An exact retyping of every record is required.

Items listed in a dataset:
=== Section Start ===

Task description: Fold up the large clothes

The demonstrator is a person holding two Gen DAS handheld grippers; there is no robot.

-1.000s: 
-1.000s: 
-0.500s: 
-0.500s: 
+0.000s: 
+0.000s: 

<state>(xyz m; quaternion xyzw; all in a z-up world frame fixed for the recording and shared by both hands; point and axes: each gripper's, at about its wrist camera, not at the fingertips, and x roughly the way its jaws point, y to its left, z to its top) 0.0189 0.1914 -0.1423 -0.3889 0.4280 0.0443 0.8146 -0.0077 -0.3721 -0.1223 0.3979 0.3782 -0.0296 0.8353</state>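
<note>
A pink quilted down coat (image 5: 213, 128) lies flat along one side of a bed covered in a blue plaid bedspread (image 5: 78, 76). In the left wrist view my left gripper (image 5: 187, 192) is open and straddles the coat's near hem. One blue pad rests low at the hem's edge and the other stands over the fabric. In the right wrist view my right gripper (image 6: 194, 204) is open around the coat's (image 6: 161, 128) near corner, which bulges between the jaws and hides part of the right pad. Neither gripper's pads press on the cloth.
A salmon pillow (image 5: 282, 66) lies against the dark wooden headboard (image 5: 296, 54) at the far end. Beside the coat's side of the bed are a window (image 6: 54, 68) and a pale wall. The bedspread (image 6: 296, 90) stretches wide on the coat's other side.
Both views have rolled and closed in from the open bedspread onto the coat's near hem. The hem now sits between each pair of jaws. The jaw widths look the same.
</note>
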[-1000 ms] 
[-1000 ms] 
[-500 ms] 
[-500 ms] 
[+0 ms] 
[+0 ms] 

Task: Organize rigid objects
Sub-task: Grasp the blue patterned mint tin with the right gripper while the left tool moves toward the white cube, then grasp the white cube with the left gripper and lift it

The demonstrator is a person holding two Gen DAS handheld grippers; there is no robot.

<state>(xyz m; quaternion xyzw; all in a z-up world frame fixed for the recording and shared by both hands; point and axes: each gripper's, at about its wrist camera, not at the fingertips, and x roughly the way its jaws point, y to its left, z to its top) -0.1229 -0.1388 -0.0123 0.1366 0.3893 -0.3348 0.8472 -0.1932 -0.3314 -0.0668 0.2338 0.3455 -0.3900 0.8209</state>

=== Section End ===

◆ WRITTEN RESPONSE ◆
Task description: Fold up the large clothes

The demonstrator is a person holding two Gen DAS handheld grippers; there is no robot.

-1.000s: 
-1.000s: 
-0.500s: 
-0.500s: 
+0.000s: 
+0.000s: 

<state>(xyz m; quaternion xyzw; all in a z-up world frame fixed for the recording and shared by both hands; point and axes: each gripper's, at about its wrist camera, not at the fingertips, and x roughly the way its jaws point, y to its left, z to its top) 0.0189 0.1914 -0.1423 -0.3889 0.4280 0.0443 0.8146 -0.0077 -0.3721 -0.1223 0.3979 0.3782 -0.0296 0.8353</state>
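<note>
A pink quilted down coat (image 5: 213, 128) lies flat along one side of a bed covered in a blue plaid bedspread (image 5: 78, 76). In the left wrist view my left gripper (image 5: 187, 192) is open and straddles the coat's near hem. One blue pad rests low at the hem's edge and the other stands over the fabric. In the right wrist view my right gripper (image 6: 194, 204) is open around the coat's (image 6: 161, 128) near corner, which bulges between the jaws and hides part of the right pad. Neither gripper's pads press on the cloth.
A salmon pillow (image 5: 282, 66) lies against the dark wooden headboard (image 5: 296, 54) at the far end. Beside the coat's side of the bed are a window (image 6: 54, 68) and a pale wall. The bedspread (image 6: 296, 90) stretches wide on the coat's other side.
Both views have rolled and closed in from the open bedspread onto the coat's near hem. The hem now sits between each pair of jaws. The jaw widths look the same.
</note>
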[-1000 ms] 
[-1000 ms] 
[-500 ms] 
[-500 ms] 
[+0 ms] 
[+0 ms] 

Task: Organize rigid objects
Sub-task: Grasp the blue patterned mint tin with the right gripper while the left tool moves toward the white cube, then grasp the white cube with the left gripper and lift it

The demonstrator is a person holding two Gen DAS handheld grippers; there is no robot.

<state>(xyz m; quaternion xyzw; all in a z-up world frame fixed for the recording and shared by both hands; point and axes: each gripper's, at about its wrist camera, not at the fingertips, and x roughly the way its jaws point, y to its left, z to its top) -0.1229 -0.1388 -0.0123 0.1366 0.3893 -0.3348 0.8472 -0.1932 -0.3314 -0.0668 0.2338 0.3455 -0.3900 0.8209</state>

What appears above is the complete answer.